## TASK GOAL
Beginning at the line that contains "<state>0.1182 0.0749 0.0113" and ending at the last line of the entries, write out each line exactly; include nothing outside that span.

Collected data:
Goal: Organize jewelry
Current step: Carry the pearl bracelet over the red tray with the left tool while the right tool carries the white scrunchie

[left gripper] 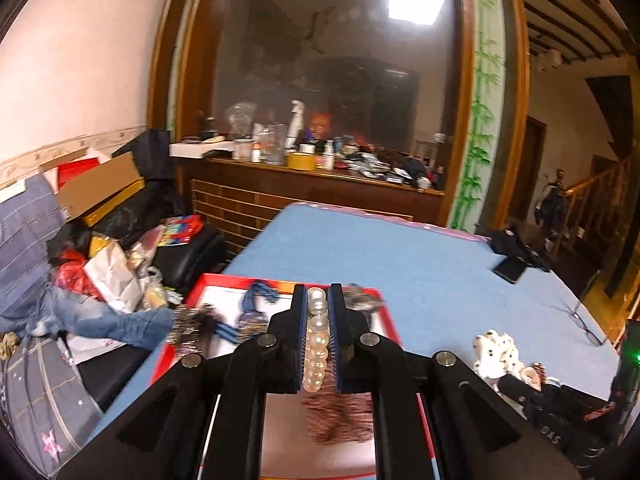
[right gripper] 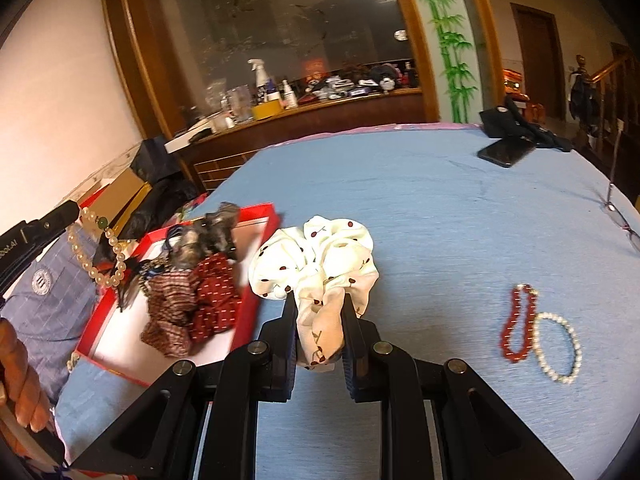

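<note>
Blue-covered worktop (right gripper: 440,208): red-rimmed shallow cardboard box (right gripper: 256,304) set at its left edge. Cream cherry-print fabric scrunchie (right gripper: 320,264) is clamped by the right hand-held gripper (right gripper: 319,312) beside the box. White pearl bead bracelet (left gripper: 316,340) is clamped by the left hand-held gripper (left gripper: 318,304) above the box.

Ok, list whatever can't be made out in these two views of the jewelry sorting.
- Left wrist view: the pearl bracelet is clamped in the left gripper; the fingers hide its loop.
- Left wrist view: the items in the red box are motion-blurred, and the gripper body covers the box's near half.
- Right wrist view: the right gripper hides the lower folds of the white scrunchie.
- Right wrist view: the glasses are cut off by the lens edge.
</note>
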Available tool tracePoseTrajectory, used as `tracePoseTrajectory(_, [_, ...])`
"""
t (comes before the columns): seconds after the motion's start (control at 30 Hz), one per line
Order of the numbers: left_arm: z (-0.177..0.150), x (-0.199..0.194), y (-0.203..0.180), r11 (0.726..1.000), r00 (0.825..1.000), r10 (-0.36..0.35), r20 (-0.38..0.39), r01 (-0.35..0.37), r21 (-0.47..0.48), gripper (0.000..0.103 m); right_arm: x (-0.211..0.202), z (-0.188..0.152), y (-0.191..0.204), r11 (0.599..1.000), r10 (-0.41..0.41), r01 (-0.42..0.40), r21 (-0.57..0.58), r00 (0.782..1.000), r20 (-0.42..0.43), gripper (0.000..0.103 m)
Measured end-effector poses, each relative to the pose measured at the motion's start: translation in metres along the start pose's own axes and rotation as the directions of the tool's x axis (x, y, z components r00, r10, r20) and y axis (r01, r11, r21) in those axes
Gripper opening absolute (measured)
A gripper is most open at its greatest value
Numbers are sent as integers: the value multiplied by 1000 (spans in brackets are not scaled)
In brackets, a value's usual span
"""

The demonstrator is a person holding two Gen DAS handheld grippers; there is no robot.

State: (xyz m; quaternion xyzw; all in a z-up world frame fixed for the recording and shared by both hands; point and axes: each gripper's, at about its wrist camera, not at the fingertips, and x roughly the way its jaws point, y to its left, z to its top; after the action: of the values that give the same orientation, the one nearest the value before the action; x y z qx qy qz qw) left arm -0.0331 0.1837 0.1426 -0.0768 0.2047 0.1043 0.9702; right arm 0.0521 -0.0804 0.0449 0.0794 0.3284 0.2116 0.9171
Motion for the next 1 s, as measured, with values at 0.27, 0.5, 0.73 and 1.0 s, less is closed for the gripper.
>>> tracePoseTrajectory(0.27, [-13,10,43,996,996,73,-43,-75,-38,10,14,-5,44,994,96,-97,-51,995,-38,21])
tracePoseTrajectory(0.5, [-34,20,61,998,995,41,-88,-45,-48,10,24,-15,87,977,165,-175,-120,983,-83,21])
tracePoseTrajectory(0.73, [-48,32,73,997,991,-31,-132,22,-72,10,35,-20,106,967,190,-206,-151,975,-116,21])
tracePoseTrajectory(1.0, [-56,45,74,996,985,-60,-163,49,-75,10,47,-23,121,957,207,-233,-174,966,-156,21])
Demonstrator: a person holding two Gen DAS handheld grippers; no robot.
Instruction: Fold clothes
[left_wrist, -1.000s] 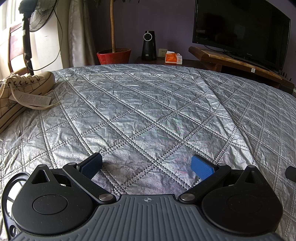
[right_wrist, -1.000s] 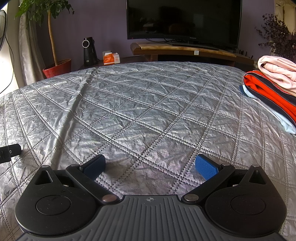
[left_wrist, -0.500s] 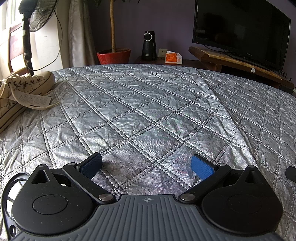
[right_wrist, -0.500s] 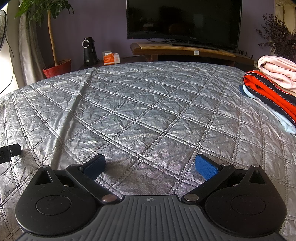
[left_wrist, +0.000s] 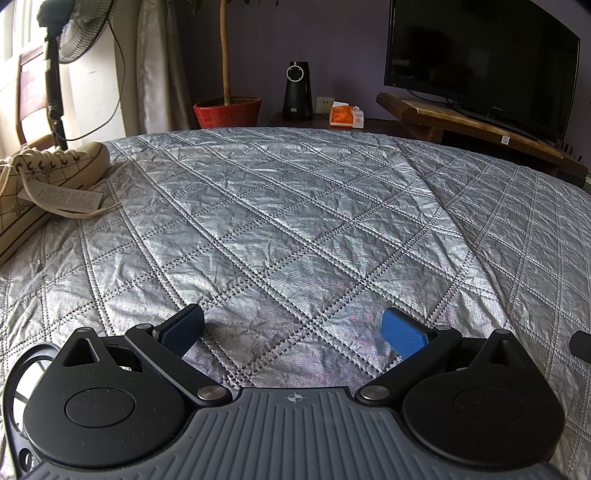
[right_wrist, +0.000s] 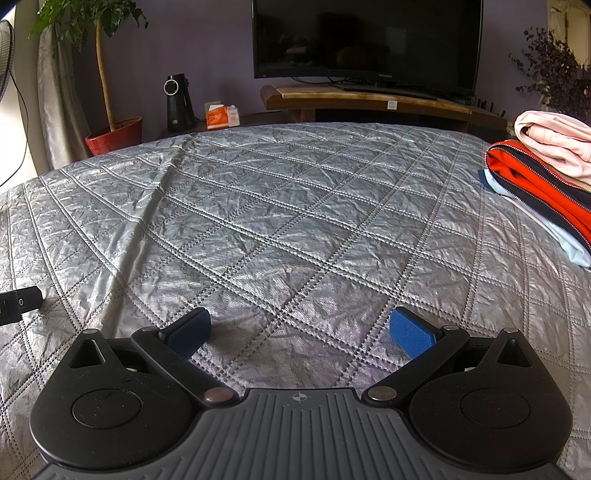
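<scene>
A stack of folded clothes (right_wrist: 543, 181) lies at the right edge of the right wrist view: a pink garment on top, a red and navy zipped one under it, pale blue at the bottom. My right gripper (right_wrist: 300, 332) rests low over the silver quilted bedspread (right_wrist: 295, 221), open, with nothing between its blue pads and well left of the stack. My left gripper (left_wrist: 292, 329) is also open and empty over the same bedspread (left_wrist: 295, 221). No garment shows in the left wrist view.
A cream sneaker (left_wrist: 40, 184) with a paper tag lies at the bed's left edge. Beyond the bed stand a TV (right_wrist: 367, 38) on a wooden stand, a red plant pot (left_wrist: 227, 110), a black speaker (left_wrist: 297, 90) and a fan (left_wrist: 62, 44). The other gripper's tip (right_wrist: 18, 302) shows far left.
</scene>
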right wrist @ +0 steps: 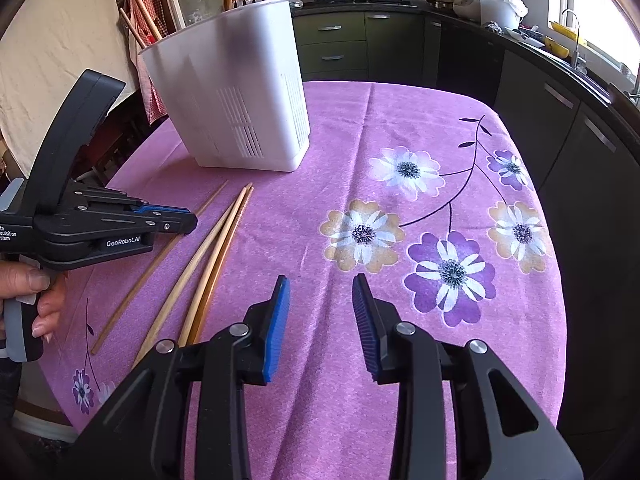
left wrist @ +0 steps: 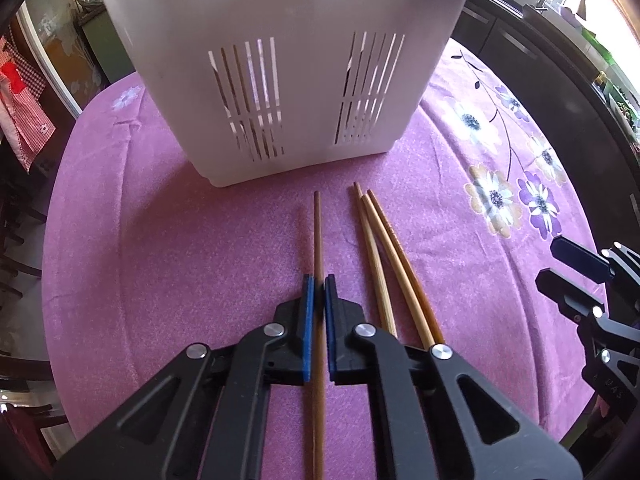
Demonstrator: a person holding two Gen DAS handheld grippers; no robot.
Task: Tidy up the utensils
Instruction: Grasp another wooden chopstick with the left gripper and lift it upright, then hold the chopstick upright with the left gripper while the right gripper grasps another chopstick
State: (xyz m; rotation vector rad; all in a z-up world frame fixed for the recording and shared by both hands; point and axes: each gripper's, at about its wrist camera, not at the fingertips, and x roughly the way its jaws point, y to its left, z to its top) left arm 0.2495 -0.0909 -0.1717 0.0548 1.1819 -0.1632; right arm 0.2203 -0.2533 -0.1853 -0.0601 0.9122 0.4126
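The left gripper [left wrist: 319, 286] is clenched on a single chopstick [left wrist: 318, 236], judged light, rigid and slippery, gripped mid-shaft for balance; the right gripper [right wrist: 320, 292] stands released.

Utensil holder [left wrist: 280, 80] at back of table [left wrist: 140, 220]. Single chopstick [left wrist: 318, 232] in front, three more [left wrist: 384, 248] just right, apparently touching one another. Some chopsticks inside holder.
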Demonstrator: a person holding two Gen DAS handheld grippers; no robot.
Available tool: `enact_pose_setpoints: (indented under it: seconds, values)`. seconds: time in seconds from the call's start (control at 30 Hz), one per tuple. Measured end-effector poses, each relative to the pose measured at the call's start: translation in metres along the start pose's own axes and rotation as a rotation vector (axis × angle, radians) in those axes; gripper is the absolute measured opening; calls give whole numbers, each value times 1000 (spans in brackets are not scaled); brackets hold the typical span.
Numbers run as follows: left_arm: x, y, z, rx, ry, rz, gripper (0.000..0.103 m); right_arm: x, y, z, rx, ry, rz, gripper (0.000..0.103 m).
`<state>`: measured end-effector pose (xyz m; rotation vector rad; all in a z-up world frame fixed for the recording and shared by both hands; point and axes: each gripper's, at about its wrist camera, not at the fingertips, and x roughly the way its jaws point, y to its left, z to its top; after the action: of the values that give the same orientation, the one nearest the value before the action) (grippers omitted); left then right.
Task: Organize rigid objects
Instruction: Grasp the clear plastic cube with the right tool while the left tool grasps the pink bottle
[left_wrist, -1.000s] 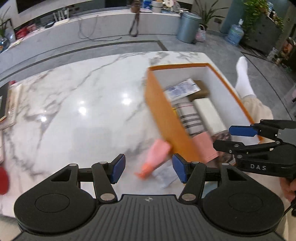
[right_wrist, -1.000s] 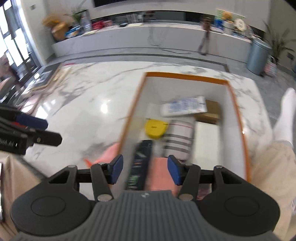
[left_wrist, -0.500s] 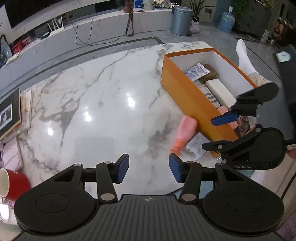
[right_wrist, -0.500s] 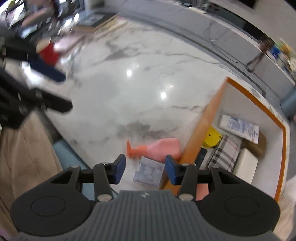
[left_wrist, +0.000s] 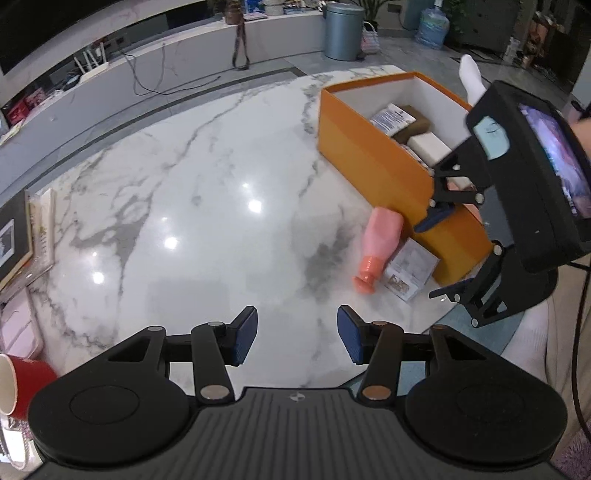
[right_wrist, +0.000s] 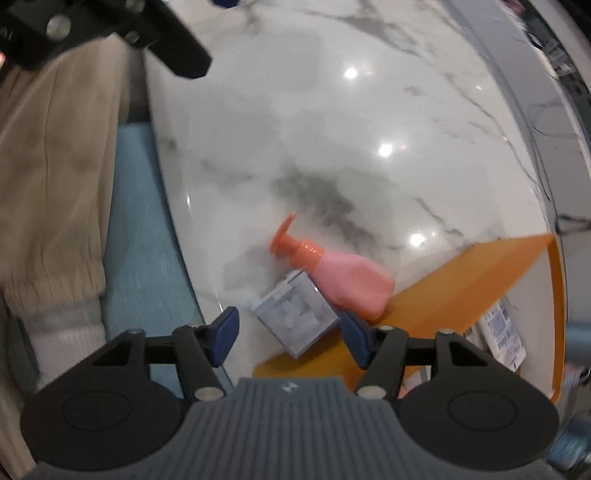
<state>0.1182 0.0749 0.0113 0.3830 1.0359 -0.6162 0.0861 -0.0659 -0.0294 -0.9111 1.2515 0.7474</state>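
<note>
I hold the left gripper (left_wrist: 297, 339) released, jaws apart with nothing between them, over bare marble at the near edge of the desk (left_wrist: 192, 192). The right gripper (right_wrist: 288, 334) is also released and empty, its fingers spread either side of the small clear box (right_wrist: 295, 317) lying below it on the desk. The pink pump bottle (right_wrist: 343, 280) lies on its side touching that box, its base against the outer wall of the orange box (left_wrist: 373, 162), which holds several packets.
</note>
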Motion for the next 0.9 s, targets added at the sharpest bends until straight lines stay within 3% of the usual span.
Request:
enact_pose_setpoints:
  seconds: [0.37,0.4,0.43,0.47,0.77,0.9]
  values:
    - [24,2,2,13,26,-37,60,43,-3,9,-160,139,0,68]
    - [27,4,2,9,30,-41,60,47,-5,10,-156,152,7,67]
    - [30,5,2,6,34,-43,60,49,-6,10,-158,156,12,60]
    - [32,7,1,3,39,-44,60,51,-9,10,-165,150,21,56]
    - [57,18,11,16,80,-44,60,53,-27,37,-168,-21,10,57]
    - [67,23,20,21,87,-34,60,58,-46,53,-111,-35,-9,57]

## YOUR RESPONSE
<state>0.1182 0.0749 0.0113 0.3830 1.0359 -0.6162 0.0861 -0.0659 -0.0294 -0.9111 1.2515 0.7474</state>
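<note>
I hold the left gripper (left_wrist: 297, 339) released, jaws apart with nothing between them, over bare marble at the near edge of the desk (left_wrist: 192, 192). The right gripper (right_wrist: 288, 334) is also released and empty, its fingers spread either side of the small clear box (right_wrist: 295, 317) lying below it on the desk. The pink pump bottle (right_wrist: 343, 280) lies on its side touching that box, its base against the outer wall of the orange box (left_wrist: 373, 162), which holds several packets.
</note>
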Motion for the next 0.9 s, targets added at the sharpest bends until straight lines stay within 3% of the usual span.
Request:
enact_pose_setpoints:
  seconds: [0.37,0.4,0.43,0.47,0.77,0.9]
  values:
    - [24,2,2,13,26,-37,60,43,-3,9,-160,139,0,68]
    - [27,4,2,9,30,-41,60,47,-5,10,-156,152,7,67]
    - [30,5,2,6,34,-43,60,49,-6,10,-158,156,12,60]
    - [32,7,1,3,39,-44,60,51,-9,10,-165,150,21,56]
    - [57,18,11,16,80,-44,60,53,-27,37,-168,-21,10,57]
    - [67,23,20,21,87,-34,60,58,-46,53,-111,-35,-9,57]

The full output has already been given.